Ich glaube, der mit Abstand am häufigsten auftauchende Satz ist "Shut up, Jackal", was mich mit zunehmendem Auftauchen immer mehr zum Grinsen brachte und eigentlich super die Beziehung zwischen den beiden reflektiert. Denn selbst wenn Allie zu einem skrupellosen Monster wird, sind es doch die Dialoge zwischen den beiden, die mich immer wieder zum Grinsen oder gar zum Lachen brachten, einfach weil die beiden gar nicht anders können, als sich zu zanken. Wie richtige Geschwister eben, auch wenn sie das nur übers Blut sind
Das i-Tüpfelchen ist dabei Kanins Reaktion, die meist aus Ignoranz besteht, bis dann schließlich doch ein entnervter Kommentar von ihm kommt - manchmal gar nicht so fern von dem, was man von einem Vater erwarten würde. Und genau diese Interaktion zwischen den dreien trägt einfach ungemein zum Unterhaltungswert bei, ohne dass das zu Konflikten mit dem Setting oder den Geschehnissen führt. Allein deswegen lohnt sich das Buch.
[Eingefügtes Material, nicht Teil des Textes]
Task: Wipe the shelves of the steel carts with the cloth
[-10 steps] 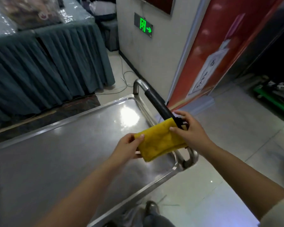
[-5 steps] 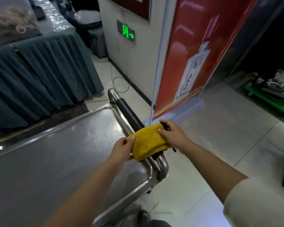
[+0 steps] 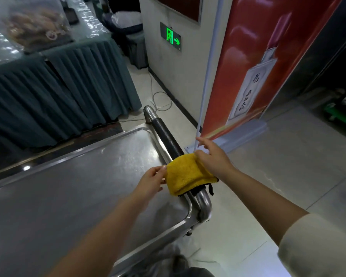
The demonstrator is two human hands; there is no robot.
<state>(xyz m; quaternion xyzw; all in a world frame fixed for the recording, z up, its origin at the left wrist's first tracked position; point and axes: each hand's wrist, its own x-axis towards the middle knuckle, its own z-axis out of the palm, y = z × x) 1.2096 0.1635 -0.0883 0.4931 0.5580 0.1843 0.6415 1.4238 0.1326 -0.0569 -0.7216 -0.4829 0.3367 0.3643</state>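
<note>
A folded yellow cloth point(image 3: 185, 173) with a black underside lies draped over the near end of the steel cart's black-sleeved handle point(image 3: 167, 136). My left hand point(image 3: 151, 181) pinches the cloth's left edge between thumb and fingers. My right hand point(image 3: 213, 158) presses on the cloth's right side, with the index finger stretched out and pointing away. The cart's top shelf point(image 3: 72, 188) is a shiny steel tray that spreads to the left of the handle.
A table with a grey-green pleated skirt point(image 3: 58, 92) stands beyond the cart. A red standing banner point(image 3: 254, 62) rises close to the right of the handle. A wall with a green exit sign point(image 3: 172, 38) and a loose cable point(image 3: 160, 100) lie ahead. Tiled floor point(image 3: 278, 176) opens to the right.
The view has swung and the cart now sits lower left. The cloth has settled further over the handle's near end. My right index finger has lifted off and points outward.
</note>
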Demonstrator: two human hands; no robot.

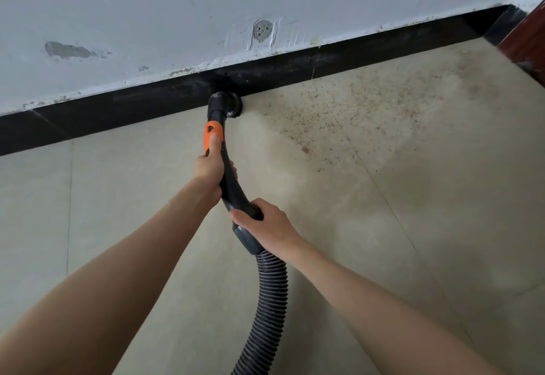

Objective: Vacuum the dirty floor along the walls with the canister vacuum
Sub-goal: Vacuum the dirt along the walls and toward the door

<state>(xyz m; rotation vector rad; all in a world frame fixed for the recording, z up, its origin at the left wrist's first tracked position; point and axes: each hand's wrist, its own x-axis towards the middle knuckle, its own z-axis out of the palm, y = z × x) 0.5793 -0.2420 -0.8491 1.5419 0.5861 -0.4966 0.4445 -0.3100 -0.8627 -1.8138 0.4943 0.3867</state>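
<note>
Your left hand [210, 165] is wrapped around the curved black vacuum handle [228, 180], its grip closed on the tube just below the orange collar [213, 136], with the thumb lying up along that collar. Your right hand [265, 224] grasps the lower end of the same handle, fingers curled over the top where the rigid tube meets the ribbed black hose [269, 295]. The hose drops from there toward you and leaves the bottom edge of the view.

The nozzle [228, 103] at the far end of the handle sits on the floor [132, 197], pressed right against the black baseboard [147, 103] at the foot of the white wall [177, 6]. To the right of the nozzle, the beige tiles carry a wide scatter of brownish dirt specks [368, 103], reaching toward the corner. The tiles to the left of the nozzle look plain. The wall shows a grey patched round spot [262, 30] above the nozzle and a chipped grey mark [67, 50] farther left. A reddish-brown door frame [528, 38] stands at the right edge.
</note>
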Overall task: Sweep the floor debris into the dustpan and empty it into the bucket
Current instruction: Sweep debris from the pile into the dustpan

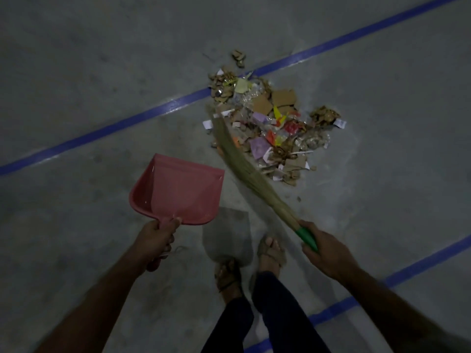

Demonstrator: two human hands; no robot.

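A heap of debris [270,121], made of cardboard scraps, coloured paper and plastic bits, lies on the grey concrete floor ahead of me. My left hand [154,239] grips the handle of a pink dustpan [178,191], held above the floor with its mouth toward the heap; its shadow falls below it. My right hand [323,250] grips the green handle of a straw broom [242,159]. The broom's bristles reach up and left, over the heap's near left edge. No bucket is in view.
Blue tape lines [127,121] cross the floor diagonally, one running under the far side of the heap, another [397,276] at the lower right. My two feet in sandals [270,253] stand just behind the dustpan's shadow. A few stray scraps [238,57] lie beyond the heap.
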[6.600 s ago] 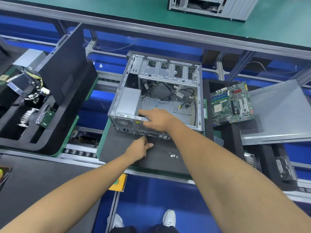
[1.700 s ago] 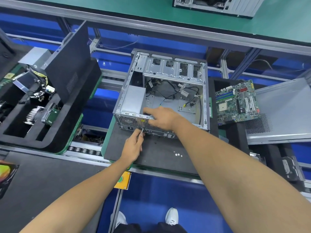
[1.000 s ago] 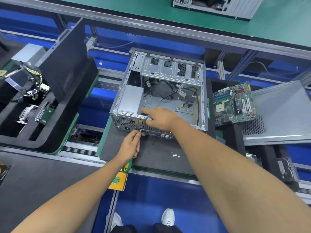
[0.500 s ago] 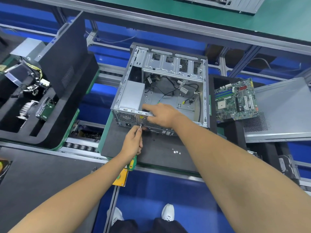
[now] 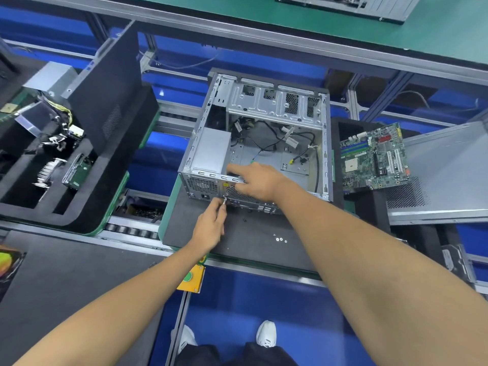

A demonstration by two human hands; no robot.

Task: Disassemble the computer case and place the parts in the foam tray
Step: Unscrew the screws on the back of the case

Ansonsten will ich hier gar nicht viel erzählen. Sarren ist ein Antagonist, den ich wirklich zu hassen gelernt habe, und ich habe unheimlich mitgefiebert und gehofft, dieses Sinnbild eines Psychopathen möge abkratzen. Und dieser verdammte letzte Satz vom Vorgänger hat mich fertig gemacht. Erst recht, da Allie so ein Monster geworden ist wegen Zekes Nicht-Tod.
Dabei hat diese Geschichte auch einfach einen unheimlichen Sog auf mich ausgeübt, sodass ich absolut an die Seiten gefesselt war und mich nur äußerst schwerlich von ihnen und vor allem aus dieser Welt heraus zu lösen vermochte.
Generell fand ich aber, dass die Art, wie alles gelöst wurde, sehr gelungen war. Stimmig, schockierend, mitreißend - ziemlich perfekt also. Weshalb diese Trilogie nun definitiv zu meinen Lieblingsreihen gehört. Und das, obwohl ich doch eigentlich gar keine Zombies mag.

Fazit: Fesselnder, vor allem emotional total mitreißender Abschluss einer genialen, düsteren Trilogie mit unerwarteten Wendungen, vielschichtigen Charakteren, bei denen jede Gut-Böse-Trennung stark verwischt wird, und einer unheimlich unterhaltsamen Interaktion zwischen den Charakteren verbunden mit einer gelungenen Auflösung einer tollen Story!